- Required action
Extract only the lines from the start of the entries below to the line with "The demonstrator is", inclusive; omit every picture.

- Materials provided

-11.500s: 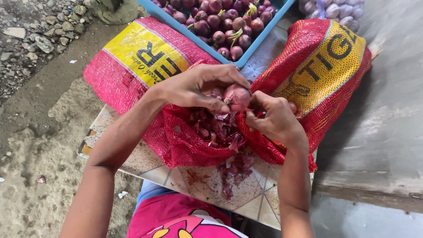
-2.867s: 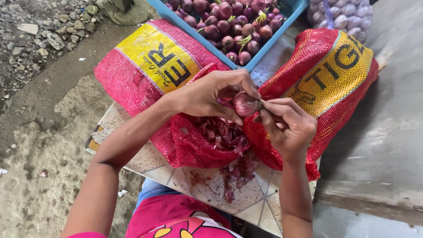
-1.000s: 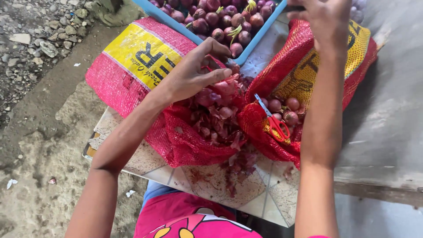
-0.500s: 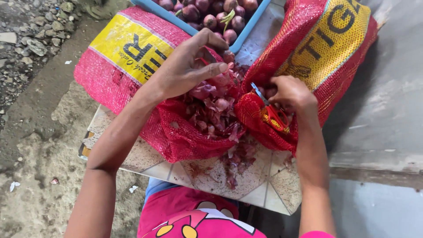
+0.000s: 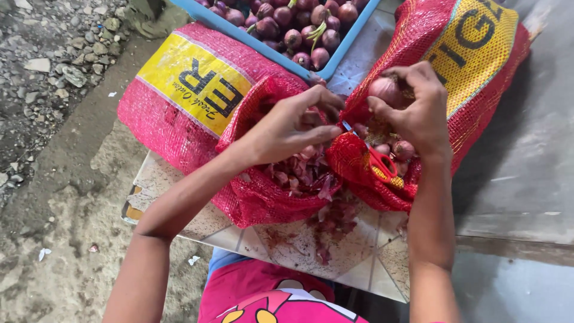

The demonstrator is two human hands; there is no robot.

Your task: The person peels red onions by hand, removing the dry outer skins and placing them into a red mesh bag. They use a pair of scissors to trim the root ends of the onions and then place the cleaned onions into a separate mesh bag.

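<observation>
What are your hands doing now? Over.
Right hand gripping an onion over the right sack. Left hand over peels in the left sack. Scissors lie between them.

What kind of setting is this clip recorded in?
Probably an outdoor, informal onion-sorting spot. Red mesh sacks lie on a tiled slab over bare ground with gravel, and a blue crate holds red onions. The right hand holds an onion.
</observation>
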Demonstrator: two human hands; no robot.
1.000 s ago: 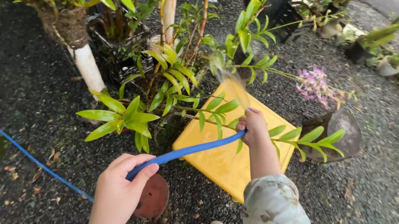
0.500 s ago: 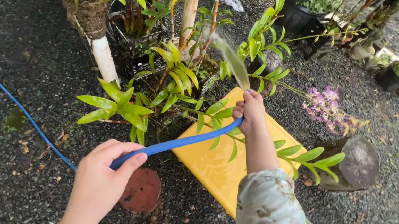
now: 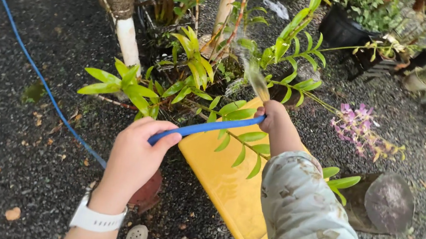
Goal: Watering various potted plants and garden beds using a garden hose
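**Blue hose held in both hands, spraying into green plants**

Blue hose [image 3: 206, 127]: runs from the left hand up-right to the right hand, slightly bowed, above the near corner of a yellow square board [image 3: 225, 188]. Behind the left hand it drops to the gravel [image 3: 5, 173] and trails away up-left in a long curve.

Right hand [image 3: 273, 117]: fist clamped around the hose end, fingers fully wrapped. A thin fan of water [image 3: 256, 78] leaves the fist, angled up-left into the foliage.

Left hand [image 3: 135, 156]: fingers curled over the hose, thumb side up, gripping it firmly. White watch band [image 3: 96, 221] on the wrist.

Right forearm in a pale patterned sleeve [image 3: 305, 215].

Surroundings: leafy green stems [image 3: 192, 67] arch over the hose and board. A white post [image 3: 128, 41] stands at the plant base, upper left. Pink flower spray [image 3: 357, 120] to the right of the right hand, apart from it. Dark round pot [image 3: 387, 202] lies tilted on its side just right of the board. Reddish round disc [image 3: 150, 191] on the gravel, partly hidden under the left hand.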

- Response to the exercise
-11.500s: 
-2.867s: 
-1.000s: 
-0.500s: 
+0.000s: 

The demonstrator is two human hands; there is no robot.

The response to this exercise is now finished.